Sure enough, when Jimmy's eldest daughter is brutally murdered down by the river and Sean comes in to investigate with his deputy Whitey (Lawrence Fishburne) in tow, the townsfolk rally behind Jimmy in his time of need and tacitly approve of his determination to carry out some sort of vigilante justice, irregardless of his boyhood friend Sean's efforts.

In transposing the basic elements of the classic western to a contemporary setting, Eastwood has made a number of brilliant choices. One is his decision to shoot the film on location in a Boston neighborhood well past its prime. The heavy accents, downtrodden demeanors and strict adherence to an Irish Catholic honor code manage to conjure up a modern day enclave that could not possibly be more anachronistic. Eastwood's deliberately unhurried directing style and pared down editing only serve to enhance this feeling.

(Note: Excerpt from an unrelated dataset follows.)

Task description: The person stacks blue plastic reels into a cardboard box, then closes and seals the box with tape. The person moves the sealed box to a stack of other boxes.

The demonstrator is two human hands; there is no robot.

This is a frontier town, one where the women are expected to stand by their man. Part of the reason Sean is seen as an outsider, beside the fact that he has chosen to move away, is that unlike Jimmy and Dave's dutiful spouses Annabeth (Laura Linney) and Celeste (Marcia Gay Harden), Sean's wife has fled to New York and refuses to utter even a single word to him during their strangely one-sided telephone conversations.

Sean Penn in Mystic River (2003) (Courtesy of IMDB)
As Mystic River gradually builds to its devastatingly visceral climax, Eastwood freely upends the conventional notion of a movie western hero, perhaps because unlike the old days, when the good guys always won, today's complex times more often than not tilt in favor of the popularity of the bad guy. Thus, instead of Bacon's character being presented as the hero and Penn's vengeful ex-con gunslinger as the town renegade, it's the other way around. The dysfunctional value system of Mystic River's denizens bubbles up to the surface just long enough to remind Sean of why he left, before finally settling back down in time for the neighborhood Columbus Day parade.

This is the second time Sean Penn has played a dead man walking, opposite Tim Robbins this time rather than Susan Sarandon in 1995, and his performance is nothing short of breathtaking. The push and pull of quiet resignation and seething rage that governs Penn's performance recalls other pinnacles by chameleon-like masters such as Ben Kinglsey in Sexy Beast and Daniel Day-Lewis in Gangs Of New York.

But where Penn really trumps the competition is in his unsurpassed ability to extend the reach of his grasp of a character into a full-bodied sense of coiled physicality. From the way he variously contorts himself during grief-stricken scenes on front and back porches to his predatory posture during his tension-filled confrontation with Robbins' sad sack character, Penn is a tattooed Zen master of the method pantomime. He is the only contemporary American male actor who is able to convey the same kind of primal excitement on screen as Marlon Brando did back in his glory.

In Unforgiven, the moral of the story was that while Gene Hackman's despicable sheriff was blissfully unaware of the very concept of redemption and Eastwood's vengeful soul knew he was well beyond its reach, young James Woolvett still had a chance to renounce his misguided and star-struck outlaw ways.

Tim Robbins in Mystic River (2003) (Courtesy of IMDB)
When the childhood friends of Mystic River, forever branded by one terrible summer's day, are brought back together again as adults, it becomes clear that one of them is permanently incapable of self-redemption (Robbins), another has made his own twisted deal with the devil (Penn) and only the one among them lucky enough to escape the decrepit ghost town on the banks of the river (Bacon) stands a chance of winding his way to the light of a new day.